Justin got in a lot of trouble for that little stunt, as you may recall. Conservative MP Michelle Rempel called Trudeau “tone deaf” — and noted that Trudeau seemed to be more preoccupied with getting noticed by a celebrity than, you know, acting like a prime minister.


But Trudeau, and Trudeau’s family, kept at it. Rules schmules. The rules don’t apply to them.

So, a couple years after the Trevor Noah Is My Bestie thing, Sophie Trudeau jetted over to a big star-studded event in London, to urge support for — wait for it, wait for it — the WE charity’s Craig and Marc Kielburger.

Lots of famous people were there. British TV chef Jamie Oliver, Formula One driver Lewis Hamilton, the actor Gwendoline Christie, who played Brienne of Tarth from Game of Thrones. Neat!

Idris Elba was there, too, and Sophie Trudeau got to hang out with him and get selfies and stuff. Idris, however, got something else: Coronavirus. He tweeted about it.

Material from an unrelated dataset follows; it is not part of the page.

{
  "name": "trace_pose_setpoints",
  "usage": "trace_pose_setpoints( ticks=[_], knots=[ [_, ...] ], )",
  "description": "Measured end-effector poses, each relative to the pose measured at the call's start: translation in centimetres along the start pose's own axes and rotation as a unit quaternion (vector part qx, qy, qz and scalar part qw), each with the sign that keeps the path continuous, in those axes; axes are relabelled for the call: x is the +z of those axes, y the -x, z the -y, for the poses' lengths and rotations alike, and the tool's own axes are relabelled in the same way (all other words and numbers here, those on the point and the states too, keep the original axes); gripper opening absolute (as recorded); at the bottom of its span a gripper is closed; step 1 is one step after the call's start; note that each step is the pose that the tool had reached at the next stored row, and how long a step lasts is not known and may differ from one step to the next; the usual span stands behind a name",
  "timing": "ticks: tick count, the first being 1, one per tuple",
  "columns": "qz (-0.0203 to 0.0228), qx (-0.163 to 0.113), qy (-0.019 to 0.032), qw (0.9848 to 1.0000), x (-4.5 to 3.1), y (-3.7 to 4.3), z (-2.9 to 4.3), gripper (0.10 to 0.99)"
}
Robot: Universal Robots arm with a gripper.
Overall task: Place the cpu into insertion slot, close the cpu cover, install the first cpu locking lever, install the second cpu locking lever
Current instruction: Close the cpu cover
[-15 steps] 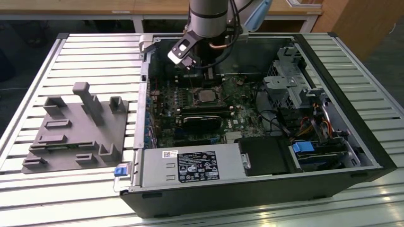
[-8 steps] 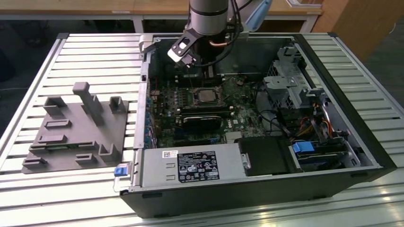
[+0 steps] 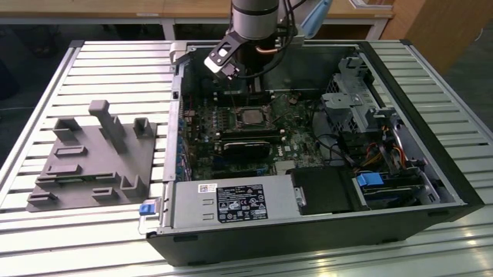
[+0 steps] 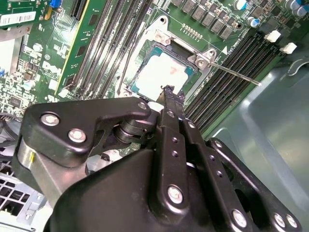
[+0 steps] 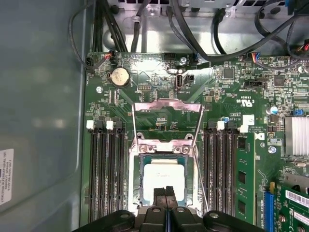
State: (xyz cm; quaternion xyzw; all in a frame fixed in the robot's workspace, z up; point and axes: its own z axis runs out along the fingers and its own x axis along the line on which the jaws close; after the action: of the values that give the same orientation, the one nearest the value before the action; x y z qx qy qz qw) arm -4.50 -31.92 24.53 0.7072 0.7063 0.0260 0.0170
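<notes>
The cpu (image 5: 161, 176) (image 4: 157, 72), a pale square chip, lies flat in the insertion slot (image 5: 164, 146) on the green board, which is also seen in the exterior view (image 3: 250, 117). The cpu cover (image 5: 166, 103) is raised off the slot, and green board shows through its cut-out. A thin wire locking lever (image 4: 236, 75) (image 5: 200, 179) sticks out unlatched beside the slot. My gripper (image 5: 165, 193) (image 4: 169, 93) hovers just above one edge of the cpu. Its black fingertips are pressed together with nothing between them. The arm (image 3: 250, 17) reaches down into the case.
Black memory slots (image 5: 104, 169) (image 5: 219, 169) flank the socket, with cables (image 5: 193, 29) beyond the board. The case wall (image 5: 43, 96) stands close on one side. In the exterior view a grey fixture (image 3: 92, 156) lies at the left, and drive bays (image 3: 362, 98) at the right.
</notes>
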Motion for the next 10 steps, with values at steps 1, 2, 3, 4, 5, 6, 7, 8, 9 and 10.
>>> trace_pose_setpoints(
  ticks=[1, 2, 3, 4, 5, 6, 7, 8, 9, 10],
  knots=[
    [0.0000, 0.000, 0.0000, 1.0000, -0.09, 0.00, -0.01, 0.122],
    [0.0001, 0.000, 0.0000, 1.0000, -0.19, 0.00, -0.01, 0.122],
    [0.0000, 0.000, 0.0000, 1.0000, -0.29, 0.00, -0.02, 0.122],
    [0.0000, 0.000, 0.0000, 1.0000, -0.40, 0.00, -0.02, 0.122],
    [0.0000, 0.000, 0.0000, 1.0000, -0.52, -0.01, -0.03, 0.122],
    [0.0000, 0.000, 0.0000, 1.0000, -0.65, -0.01, -0.04, 0.122],
    [0.0000, 0.000, 0.0000, 1.0000, -0.80, -0.01, -0.05, 0.122],
    [0.0000, 0.000, 0.0000, 1.0000, -0.94, -0.01, -0.06, 0.122],
    [0.0000, 0.000, -0.0001, 1.0000, -1.13, -0.01, -0.07, 0.122],
    [0.0000, 0.000, -0.0001, 1.0000, -1.40, -0.02, -0.09, 0.122]
  ],
)
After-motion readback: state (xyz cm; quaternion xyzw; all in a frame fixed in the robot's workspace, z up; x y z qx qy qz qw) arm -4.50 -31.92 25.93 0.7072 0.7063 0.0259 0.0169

“This morning I tested positive Covid-19. I feel OK, I have no symptoms so far but have been isolated since I found out about my possible exposure to the virus.”

Added Elba, who would’ve made the best James Bond ever, IMHO: “This is serious. Now is the time to really think about social distancing, washing your hands. Transparency is probably the best thing for this right now.”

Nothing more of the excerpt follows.